Ainsi, 85% des exploitations sont familiales et artisanales, avec des rendements moyens de 2,5 tonnes d’huile par hectare, bien en-deçà des standards tunisiens ou espagnols. La production annuelle oscille entre 100  000 et 150 000 tonnes, plaçant le pays au 5e rang mondial, mais seule une fraction (10 000 tonnes en 2022) est exportée, essentiellement, vers l’Europe et le Golfe. Par ailleurs, la plupart des exploitations sont situées dans des régions montagneuses, notamment en Kabylie aux accès difficiles, ce qui complique l’entretien des arbres et rend la cueillette dangereuse, souvent effectuée sur des terrains escarpés. 

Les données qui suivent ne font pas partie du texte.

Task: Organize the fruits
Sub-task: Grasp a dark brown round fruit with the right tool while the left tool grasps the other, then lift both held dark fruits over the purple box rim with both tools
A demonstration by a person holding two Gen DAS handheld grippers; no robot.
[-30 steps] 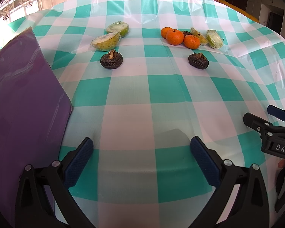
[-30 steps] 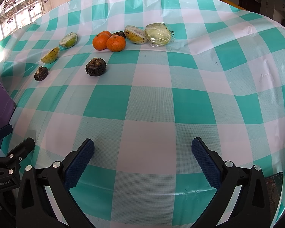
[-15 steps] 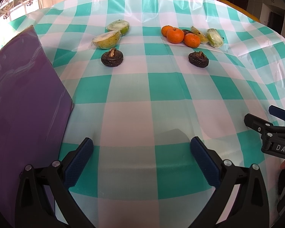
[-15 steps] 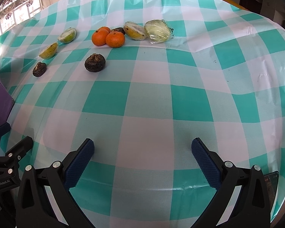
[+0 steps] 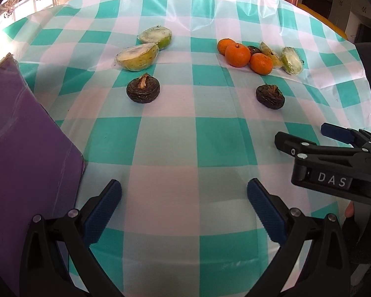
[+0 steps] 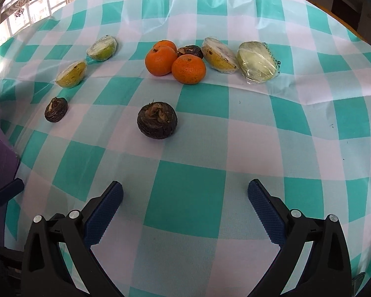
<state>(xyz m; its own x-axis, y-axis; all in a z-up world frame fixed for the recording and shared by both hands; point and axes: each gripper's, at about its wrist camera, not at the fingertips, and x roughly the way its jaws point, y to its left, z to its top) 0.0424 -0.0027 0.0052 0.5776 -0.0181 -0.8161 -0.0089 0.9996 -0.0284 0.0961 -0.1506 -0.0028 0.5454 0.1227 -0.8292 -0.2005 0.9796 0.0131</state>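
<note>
Fruit lies on a green-and-white checked tablecloth [image 5: 222, 138]. Three oranges [image 6: 188, 69] sit in a cluster with a dark fruit [image 6: 190, 50] behind them and two wrapped fruit halves [image 6: 257, 61] to their right. A dark brown fruit [image 6: 157, 120] lies alone ahead of my right gripper [image 6: 185, 198], which is open and empty. Another dark fruit [image 5: 143, 91] and two wrapped halves [image 5: 137, 56] lie to the left, ahead of my left gripper [image 5: 184, 195], also open and empty. The right gripper also shows in the left wrist view [image 5: 316, 139].
A purple board [image 5: 24, 153] lies at the table's left side, close to the left gripper's left finger. The table's far edge meets a wall and a window at the back left. A doorway stands at the back right.
Both grippers have moved forward toward the fruit, the right one more, so the lone dark fruit is now much nearer to it. Both stay open. No fruit has moved.
</note>
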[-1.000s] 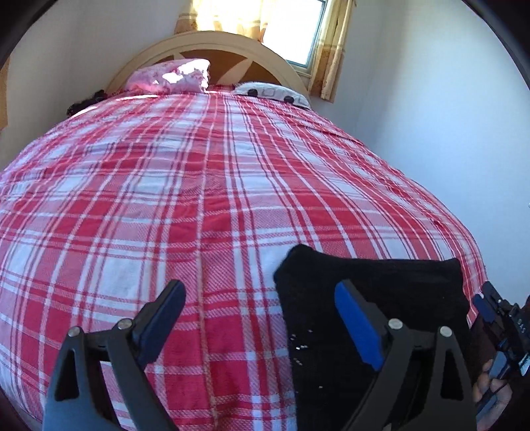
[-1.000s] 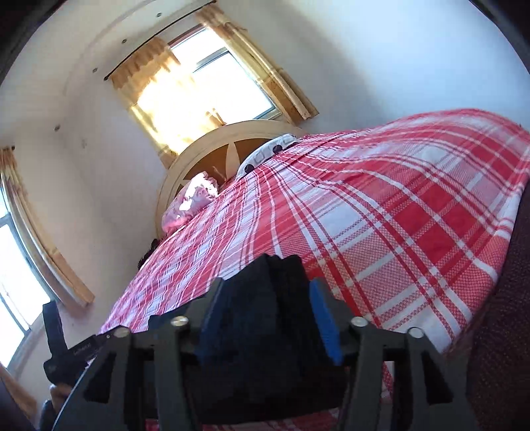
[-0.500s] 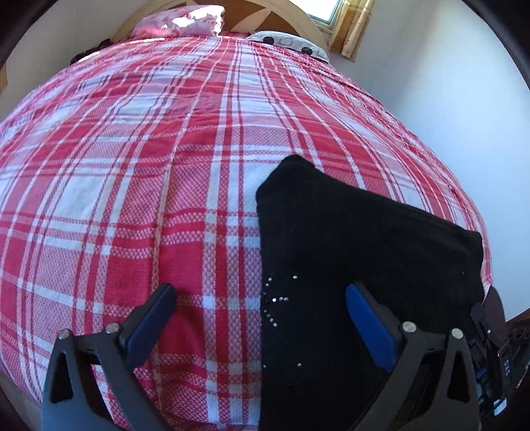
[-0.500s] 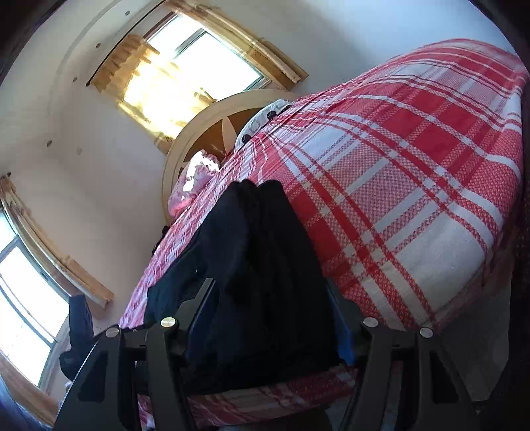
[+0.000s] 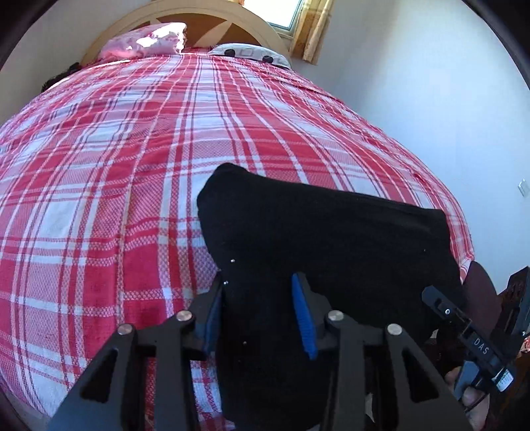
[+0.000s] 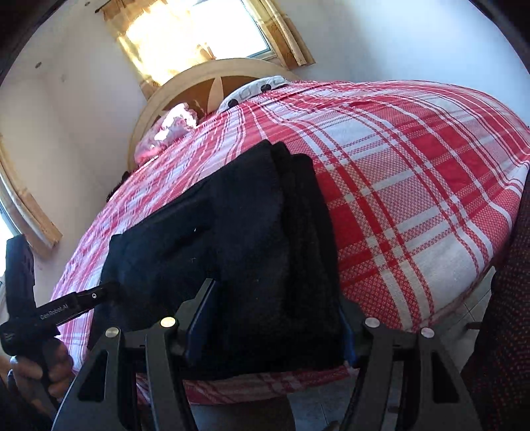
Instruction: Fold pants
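The folded black pants (image 5: 331,238) lie on the red-and-white plaid bed (image 5: 132,165) near its foot edge. My left gripper (image 5: 257,288) is closing its jaws around the pants' near left part; black fabric fills the gap and both blue pads (image 5: 303,315) touch it. In the right wrist view the stacked black pants (image 6: 251,232) fill the gap of my right gripper (image 6: 275,315), which is shut on their near right end. The left gripper (image 6: 76,305) shows at the far left there, held by a hand. The right gripper (image 5: 457,315) shows at the left wrist view's right edge.
A pink pillow (image 5: 145,43) and a white spotted pillow (image 5: 248,51) lie by the round wooden headboard (image 5: 205,16) under a curtained window (image 6: 198,30). A white wall (image 5: 430,99) runs along the bed's right side. Dark red dotted fabric (image 6: 506,315) stands by the foot corner.
The left gripper's jaws went from wide open above the bed to closed around the pants' left part. The right gripper tipped downward, still gripping the pants, which spread onto the bed.
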`<state>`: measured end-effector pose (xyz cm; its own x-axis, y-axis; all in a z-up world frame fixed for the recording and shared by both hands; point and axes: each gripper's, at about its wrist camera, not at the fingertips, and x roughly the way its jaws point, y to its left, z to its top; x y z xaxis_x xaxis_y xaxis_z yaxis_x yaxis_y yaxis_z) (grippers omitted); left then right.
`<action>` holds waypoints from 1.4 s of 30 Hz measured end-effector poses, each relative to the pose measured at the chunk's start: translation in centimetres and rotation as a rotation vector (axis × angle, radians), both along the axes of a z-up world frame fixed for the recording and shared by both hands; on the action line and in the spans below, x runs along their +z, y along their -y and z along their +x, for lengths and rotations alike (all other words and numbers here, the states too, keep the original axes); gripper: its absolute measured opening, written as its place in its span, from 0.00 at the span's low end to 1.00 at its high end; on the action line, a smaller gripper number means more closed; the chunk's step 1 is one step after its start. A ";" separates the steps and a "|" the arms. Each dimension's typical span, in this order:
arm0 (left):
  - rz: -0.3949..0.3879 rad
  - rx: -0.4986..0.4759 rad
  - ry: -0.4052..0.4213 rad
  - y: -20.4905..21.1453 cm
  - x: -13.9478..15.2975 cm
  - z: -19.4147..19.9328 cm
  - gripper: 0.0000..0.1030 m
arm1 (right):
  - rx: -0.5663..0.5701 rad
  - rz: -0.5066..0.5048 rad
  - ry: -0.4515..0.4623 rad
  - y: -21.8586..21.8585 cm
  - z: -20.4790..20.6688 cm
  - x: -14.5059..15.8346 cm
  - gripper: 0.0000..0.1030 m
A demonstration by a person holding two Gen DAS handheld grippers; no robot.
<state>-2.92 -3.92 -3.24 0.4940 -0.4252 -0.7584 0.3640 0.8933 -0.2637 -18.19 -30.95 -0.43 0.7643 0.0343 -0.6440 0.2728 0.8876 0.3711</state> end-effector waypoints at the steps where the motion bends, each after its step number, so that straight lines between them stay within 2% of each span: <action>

Cette réalité décourage les jeunes générations, peu enclines à reprendre des exploitations familiales exigeantes physiquement et peu rentables. Cette désaffection aggrave le manque de main-d’œuvre, déjà critique dans un secteur vieillissant. A cela s’ajoute un outil de production obsolète : huileries vieillissantes, méthodes de cueillette manuelles et techniques de stockage inadaptées qui dégradent la qualité finale. Le secteur subit également les aléas climatiques, stress hydrique, pluviométrie irrégulière, aggravés par des techniques d’irrigation et de fertilisation peu modernisées. En parallèle, la préférence locale pour l’huile artisanale non filtrée maintient un marché informel dominant, au détriment d’une production industrielle standardisée.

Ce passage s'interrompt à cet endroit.